How to complete this task =>
Repeat the listing that follows without a single change.

Available data =>
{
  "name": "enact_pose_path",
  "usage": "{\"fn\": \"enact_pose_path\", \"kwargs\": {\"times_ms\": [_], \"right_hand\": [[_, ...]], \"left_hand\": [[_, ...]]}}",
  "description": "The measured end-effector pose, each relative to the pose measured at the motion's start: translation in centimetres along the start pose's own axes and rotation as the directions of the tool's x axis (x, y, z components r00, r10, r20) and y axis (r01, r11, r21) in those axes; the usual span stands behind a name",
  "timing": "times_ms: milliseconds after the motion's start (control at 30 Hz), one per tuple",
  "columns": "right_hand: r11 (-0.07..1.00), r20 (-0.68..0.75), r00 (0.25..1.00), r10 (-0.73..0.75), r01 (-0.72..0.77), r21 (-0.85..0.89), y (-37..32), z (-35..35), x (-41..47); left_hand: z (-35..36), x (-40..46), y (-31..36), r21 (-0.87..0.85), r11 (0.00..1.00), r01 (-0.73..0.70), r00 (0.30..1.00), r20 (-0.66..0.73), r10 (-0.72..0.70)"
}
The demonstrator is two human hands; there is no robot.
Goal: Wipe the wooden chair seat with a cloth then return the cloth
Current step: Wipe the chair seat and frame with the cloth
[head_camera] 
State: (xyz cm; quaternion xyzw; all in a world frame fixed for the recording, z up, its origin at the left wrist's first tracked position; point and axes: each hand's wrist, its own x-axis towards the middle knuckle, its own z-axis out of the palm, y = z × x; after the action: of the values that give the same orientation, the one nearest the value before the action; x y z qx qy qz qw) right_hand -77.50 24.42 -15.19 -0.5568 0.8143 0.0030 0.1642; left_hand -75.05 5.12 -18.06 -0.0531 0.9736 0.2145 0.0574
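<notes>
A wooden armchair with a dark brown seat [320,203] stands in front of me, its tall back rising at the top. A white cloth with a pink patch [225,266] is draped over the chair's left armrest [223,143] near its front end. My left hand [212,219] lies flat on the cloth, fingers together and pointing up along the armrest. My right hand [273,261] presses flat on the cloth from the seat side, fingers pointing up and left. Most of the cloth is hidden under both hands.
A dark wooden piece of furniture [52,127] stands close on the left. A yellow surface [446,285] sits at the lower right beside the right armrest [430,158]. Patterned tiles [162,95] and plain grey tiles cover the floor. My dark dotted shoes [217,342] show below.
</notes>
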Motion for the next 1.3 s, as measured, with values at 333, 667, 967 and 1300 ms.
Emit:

Task solution =>
{
  "name": "enact_pose_path",
  "usage": "{\"fn\": \"enact_pose_path\", \"kwargs\": {\"times_ms\": [_], \"right_hand\": [[_, ...]], \"left_hand\": [[_, ...]]}}",
  "description": "The measured end-effector pose, each relative to the pose measured at the motion's start: translation in centimetres along the start pose's own axes and rotation as the directions of the tool's x axis (x, y, z components r00, r10, r20) and y axis (r01, r11, r21) in those axes; the usual span stands behind a name",
  "timing": "times_ms: milliseconds after the motion's start (control at 30 Hz), one per tuple",
  "columns": "right_hand: r11 (-0.07..1.00), r20 (-0.68..0.75), r00 (0.25..1.00), r10 (-0.73..0.75), r01 (-0.72..0.77), r21 (-0.85..0.89), y (-37..32), z (-35..35), x (-41..47); left_hand: z (-35..36), x (-40..46), y (-31..36), r21 (-0.87..0.85), r11 (0.00..1.00), r01 (-0.73..0.70), r00 (0.30..1.00), r20 (-0.66..0.73), r10 (-0.72..0.70)"
}
The demonstrator is two human hands; there is no robot.
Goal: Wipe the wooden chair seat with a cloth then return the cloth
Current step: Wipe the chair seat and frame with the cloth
[head_camera] 
State: (xyz cm; quaternion xyzw; all in a world frame fixed for the recording, z up, its origin at the left wrist's first tracked position; point and axes: each hand's wrist, its own x-axis towards the middle knuckle, its own z-axis out of the palm, y = z × x; after the action: of the values that give the same orientation, the one nearest the value before the action; x y z qx qy qz qw) right_hand -77.50 24.42 -15.19 -0.5568 0.8143 0.0030 0.1642; left_hand -75.05 5.12 -18.06 -0.0531 0.9736 0.2145 0.0574
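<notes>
A wooden armchair with a dark brown seat [320,203] stands in front of me, its tall back rising at the top. A white cloth with a pink patch [225,266] is draped over the chair's left armrest [223,143] near its front end. My left hand [212,219] lies flat on the cloth, fingers together and pointing up along the armrest. My right hand [273,261] presses flat on the cloth from the seat side, fingers pointing up and left. Most of the cloth is hidden under both hands.
A dark wooden piece of furniture [52,127] stands close on the left. A yellow surface [446,285] sits at the lower right beside the right armrest [430,158]. Patterned tiles [162,95] and plain grey tiles cover the floor. My dark dotted shoes [217,342] show below.
</notes>
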Motion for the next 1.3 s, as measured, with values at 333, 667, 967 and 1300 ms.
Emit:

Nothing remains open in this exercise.